The ADL Normal dataset represents a public dataset published in 2010. It was collected from a Kyoto smart apartment testbed in Washington State University. The data contains 20 participants performing five complex activities that are defined as: making a phone call, washing hands, cooking a meal and eating, taking medicine and cleaning. It is collected per second and annotated using the activity number and number of each participant. The ADL Normal combines only motion sensors, item sensors, burner sensors, phone usage and water sensors.

Features Engineering

The same features engineering of the PUCK dataset is applied except that of the wearable sensors processing. We add random prompt points for each activity but considering that these points should be before the session is ended, we follow the same process as for the ARAS dataset.

5. Evaluation

First, the evaluation of the effectiveness of the CB approach in recommending the correct item to a user in case the user’s current activity needs a prompt is carried out. All the extracted features are utilized by the system as contexts to make a recommendation of the correct item. One publicly available CB python package is selected for our experiments. The package offers two types of models: full batch and streaming models. Due to sample limitations of the datasets, the streaming models, namely SGDClassifier (SGD) and LinearRegression (OLS), are focused on.
Both models are sensitive to hyper-parameters, such as beta_prior or smoothing. Nevertheless, SGDClassifier offers stochastic matrices, while LinearRegression (OLS) has matrices, which are closed to the solution, and it updates them incrementally. Details about the parameters are given in Table 2. Figure 5 shows a set of policies used for each model. For the PUCK Figure 5a and the ARAS (house A) (Figure 5b) datasets, the SGD model—particularly the Softmax Explorer policy—is more robust, and it provides a better cumulative mean reward of item recommendations.
On the other hand ARAS (house B) Figure 5c and ADL Figure 5d are more likely to provide good results by LinUCB policy of OSL model. This plot confirms that both models lead to a promising results based on each dataset from several policies being used. Table 3 shows the cumulative mean reward of our system by considering the three datasets.
The Reward Delay Period T r , as earlier explained, helps in the determination of the suitable time for an agent to receive the reward as a feedback of the recommended item. Tuning T r is important as decreasing it could indicate that the recommended item is not used, while increasing T r could confuse the agent—specifically when the user starts to use other items before receiving the feedback about the recommended one. The results in Figure 6, Figure 7 and Figure 8 show how T r can affect the performance.
The reward delay period with 5 s (see Figure 6) provides higher performance with the three datasets compared with the reward delay period of 10 and 15 s as shown in Figure 7 and Figure 8, respectively. Policies are affected by the reward delay period; for instance, softmax explorer of the SGD model has a good performance with 5 s among the datasets but this performance starts to be reduced when the reward delay period is increased to 10 and 15 s. Table 4 summarises all cumulative mean rewards of our system among three datasets using different reward delay periods.
There are two reasons that make the reward delay period of our system vary from dataset to another or from user to user in real time system.
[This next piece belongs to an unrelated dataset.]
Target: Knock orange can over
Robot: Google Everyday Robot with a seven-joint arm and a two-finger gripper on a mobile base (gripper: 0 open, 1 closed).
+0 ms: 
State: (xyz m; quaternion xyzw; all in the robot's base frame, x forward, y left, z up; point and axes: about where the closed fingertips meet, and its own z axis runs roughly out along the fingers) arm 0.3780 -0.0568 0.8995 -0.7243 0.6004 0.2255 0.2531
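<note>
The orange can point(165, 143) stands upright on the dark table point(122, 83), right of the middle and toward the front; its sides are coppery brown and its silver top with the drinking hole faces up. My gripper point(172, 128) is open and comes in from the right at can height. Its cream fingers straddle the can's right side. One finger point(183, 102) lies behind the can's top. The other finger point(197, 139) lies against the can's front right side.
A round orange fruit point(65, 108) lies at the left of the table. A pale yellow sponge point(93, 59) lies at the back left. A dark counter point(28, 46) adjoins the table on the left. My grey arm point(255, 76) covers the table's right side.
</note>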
The first reason is that each activity has specific items and each of these items existing in different place. For example, preparing a cup of coffee activity includes the following items: a cup, sugar, milk and a coffee machine. Thus, if the agent recommends milk and the fridge is too far from the user, it will take some time to receive the correct response, while if the agent recommends a cup and the user is standing near the cupboard, it will take less time to receive the response.
The other reason is that users have different behaviours in their response; some of them respond immediately after they receive the recommended item, and others may take a little bit longer. However, our system is targeted to Alzheimer’s patient where it should expect a reward delay period with a long time compared with a healthy person. Here, we treat T r as a hyperparameter that can be adjusted based on each item; we will leave this to our future work. In addition, it is observed that the system achieved the desired result of not requiring any feedback from the user to receive the reward. Consequently, it is calculated automatically after the Reward Delay Period. This feature is focused on because our system deals Alzheimer’s patients who experience difficulty in holding a smartphone and confirm their response for recommendations.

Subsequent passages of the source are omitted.